* PROBLEM DETAILS: The response must reproduce exactly every line of the material below holding the word "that".

=======

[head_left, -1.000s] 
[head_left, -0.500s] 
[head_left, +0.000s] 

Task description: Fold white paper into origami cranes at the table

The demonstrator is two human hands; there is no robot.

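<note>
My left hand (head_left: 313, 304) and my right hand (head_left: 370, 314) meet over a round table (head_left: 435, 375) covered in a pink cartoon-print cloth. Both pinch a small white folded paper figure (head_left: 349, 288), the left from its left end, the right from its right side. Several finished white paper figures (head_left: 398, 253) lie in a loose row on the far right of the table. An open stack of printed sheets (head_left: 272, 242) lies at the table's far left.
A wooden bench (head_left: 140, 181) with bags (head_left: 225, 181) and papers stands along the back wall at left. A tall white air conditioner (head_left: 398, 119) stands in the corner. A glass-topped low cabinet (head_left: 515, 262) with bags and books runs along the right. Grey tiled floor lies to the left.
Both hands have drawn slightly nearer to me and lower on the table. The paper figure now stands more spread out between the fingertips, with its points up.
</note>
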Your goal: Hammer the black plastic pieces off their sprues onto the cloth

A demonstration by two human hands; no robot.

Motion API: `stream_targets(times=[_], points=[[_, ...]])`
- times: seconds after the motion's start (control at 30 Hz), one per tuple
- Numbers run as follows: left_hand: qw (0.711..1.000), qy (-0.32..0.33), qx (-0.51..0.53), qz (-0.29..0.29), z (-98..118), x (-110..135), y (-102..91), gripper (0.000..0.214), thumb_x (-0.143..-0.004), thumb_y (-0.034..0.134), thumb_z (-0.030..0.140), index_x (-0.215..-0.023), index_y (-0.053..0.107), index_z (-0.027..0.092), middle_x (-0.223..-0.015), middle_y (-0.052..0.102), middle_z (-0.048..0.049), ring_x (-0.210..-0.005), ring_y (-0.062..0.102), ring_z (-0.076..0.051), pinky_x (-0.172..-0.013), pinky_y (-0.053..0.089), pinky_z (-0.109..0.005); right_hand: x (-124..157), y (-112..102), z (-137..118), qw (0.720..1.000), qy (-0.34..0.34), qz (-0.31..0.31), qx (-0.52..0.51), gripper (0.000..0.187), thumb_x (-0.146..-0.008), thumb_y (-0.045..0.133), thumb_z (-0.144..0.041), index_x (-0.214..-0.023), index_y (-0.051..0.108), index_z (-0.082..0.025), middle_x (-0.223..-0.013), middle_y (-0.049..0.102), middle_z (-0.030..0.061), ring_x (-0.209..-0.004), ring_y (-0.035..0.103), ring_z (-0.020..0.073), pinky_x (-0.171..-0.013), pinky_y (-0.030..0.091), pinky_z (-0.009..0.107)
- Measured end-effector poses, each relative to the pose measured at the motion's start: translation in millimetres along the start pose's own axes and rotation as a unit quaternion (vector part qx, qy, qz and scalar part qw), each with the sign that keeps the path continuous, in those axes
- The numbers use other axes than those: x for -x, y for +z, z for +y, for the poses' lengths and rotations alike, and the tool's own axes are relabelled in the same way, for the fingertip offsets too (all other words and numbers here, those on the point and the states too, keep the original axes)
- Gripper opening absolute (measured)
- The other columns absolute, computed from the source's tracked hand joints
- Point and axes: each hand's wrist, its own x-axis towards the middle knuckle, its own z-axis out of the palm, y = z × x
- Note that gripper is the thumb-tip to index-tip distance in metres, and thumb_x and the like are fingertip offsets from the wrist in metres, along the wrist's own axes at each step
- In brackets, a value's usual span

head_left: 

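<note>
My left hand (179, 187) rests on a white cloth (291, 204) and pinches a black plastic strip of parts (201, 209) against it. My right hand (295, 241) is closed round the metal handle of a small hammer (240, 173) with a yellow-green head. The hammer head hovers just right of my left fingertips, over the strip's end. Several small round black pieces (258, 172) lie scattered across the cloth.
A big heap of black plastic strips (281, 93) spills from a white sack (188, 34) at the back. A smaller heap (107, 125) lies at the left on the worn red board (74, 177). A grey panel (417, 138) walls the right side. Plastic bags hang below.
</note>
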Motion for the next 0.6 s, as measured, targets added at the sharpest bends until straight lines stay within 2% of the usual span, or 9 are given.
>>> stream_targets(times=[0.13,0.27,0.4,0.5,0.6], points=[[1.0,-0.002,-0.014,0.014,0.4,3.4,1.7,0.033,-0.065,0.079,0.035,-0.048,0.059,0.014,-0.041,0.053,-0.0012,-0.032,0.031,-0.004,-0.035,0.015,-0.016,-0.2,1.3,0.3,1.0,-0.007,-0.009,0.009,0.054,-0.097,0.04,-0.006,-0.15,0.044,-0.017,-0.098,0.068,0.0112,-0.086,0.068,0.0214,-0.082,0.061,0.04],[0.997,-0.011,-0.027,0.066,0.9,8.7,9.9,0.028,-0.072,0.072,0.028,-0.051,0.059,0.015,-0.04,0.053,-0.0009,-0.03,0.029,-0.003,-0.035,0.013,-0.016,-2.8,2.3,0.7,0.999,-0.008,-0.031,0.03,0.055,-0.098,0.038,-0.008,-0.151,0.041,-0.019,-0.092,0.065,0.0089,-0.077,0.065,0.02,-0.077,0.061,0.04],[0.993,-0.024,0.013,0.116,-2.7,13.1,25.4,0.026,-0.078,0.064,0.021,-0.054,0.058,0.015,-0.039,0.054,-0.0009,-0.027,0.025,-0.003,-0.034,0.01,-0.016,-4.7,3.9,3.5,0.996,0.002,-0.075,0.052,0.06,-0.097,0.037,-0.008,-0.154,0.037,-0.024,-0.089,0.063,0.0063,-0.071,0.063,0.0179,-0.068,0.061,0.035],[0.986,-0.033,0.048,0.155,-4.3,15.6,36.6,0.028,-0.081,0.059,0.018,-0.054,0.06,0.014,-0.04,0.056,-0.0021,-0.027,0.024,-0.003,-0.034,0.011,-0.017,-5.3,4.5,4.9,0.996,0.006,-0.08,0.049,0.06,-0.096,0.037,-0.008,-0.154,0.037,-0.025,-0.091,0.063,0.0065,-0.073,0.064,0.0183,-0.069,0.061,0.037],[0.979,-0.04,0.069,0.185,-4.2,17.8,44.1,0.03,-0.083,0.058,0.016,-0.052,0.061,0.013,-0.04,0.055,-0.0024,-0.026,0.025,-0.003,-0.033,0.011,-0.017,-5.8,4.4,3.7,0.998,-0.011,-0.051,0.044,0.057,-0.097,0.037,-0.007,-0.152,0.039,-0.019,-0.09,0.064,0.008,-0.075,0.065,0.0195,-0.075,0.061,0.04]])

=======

* RESULT FOR THIS TASK:
- Measured end-effector poses, each relative to the pose measured at the motion's start: translation in millimetres along the start pose's own axes and rotation as a unit quaternion (vector part qx, qy, qz and scalar part qw), each with the sign that keeps the path continuous, in those axes
- Note that gripper is the thumb-tip to index-tip distance in metres, and thumb_x and the like are fingertip offsets from the wrist in metres, along the wrist's own axes at each step

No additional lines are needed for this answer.